- _WHAT YOU SHOULD DO_
Among the lines below, how many carry the string "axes"? Reply with a number and nothing else.

- _INFORMATION PROVIDED_
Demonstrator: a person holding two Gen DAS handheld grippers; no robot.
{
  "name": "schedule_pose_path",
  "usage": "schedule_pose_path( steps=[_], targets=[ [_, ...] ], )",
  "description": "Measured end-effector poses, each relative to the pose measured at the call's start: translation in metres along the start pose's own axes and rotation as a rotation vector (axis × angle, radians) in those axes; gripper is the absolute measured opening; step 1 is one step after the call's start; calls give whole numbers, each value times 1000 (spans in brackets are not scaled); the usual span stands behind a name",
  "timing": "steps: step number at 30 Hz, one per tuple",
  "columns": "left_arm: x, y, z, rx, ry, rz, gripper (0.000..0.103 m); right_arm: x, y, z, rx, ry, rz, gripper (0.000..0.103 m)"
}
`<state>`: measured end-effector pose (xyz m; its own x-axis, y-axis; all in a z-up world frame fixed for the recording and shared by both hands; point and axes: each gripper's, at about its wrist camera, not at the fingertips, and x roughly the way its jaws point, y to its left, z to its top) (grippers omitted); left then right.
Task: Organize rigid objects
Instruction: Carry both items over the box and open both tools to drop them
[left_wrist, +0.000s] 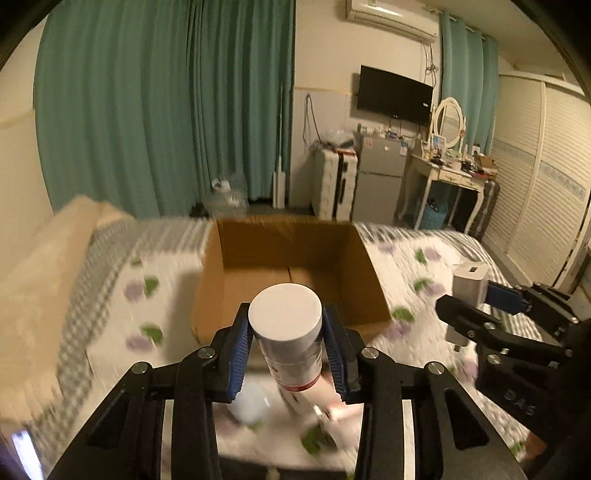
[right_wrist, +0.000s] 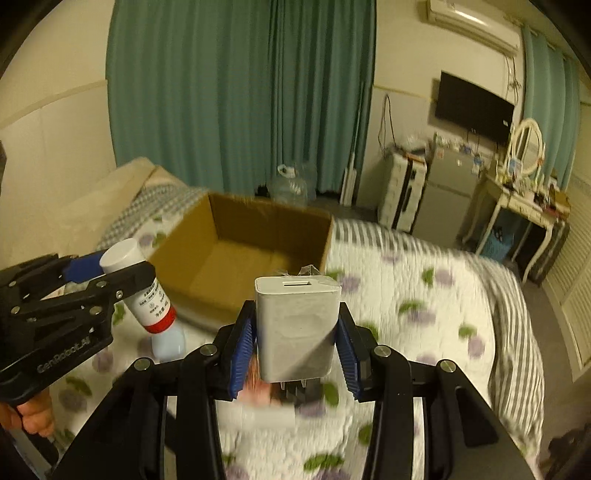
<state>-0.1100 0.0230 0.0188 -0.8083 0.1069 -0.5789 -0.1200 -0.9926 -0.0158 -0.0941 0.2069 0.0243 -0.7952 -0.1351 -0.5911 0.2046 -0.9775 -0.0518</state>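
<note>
1. Step-wise, this looks like the carry part of the tidy-up: both grippers are holding something up above the bed (right_wrist: 424, 295), and the open cardboard box (left_wrist: 291, 266) is sitting just ahead of them on the quilt, so I'm guessing that's the drop spot.

2. Nearest in the left wrist view: the left gripper (left_wrist: 288, 345) is pinching a white-capped bottle (left_wrist: 286, 332) between its blue pads (left_wrist: 238, 347). The cap is poking up toward the camera, and the red band and the label are hanging below the pads. The bottle is tilted, not upright.

3. The right gripper (right_wrist: 297, 345) is clamping a white charger block (right_wrist: 297, 325) by its two sides, USB slot facing up, prongs underneath.

4. Under both grippers, a few more bits are lying on the quilt near the bed's near edge, including a pale bottle (right_wrist: 168, 341). It's too blurry to name the rest.

5. A bit further out, the box is sitting across the middle of the bed, its near rim just beyond the bottle cap. It's looking empty inside.

6. Next move, I reckon: carrying each item forward over the near rim and only letting go once it's above the box floor. The tilted bottle could roll when dropped, so lowering it first seems smart.
</note>
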Motion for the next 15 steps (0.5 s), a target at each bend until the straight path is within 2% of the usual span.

- _RESULT OF THE TASK_
2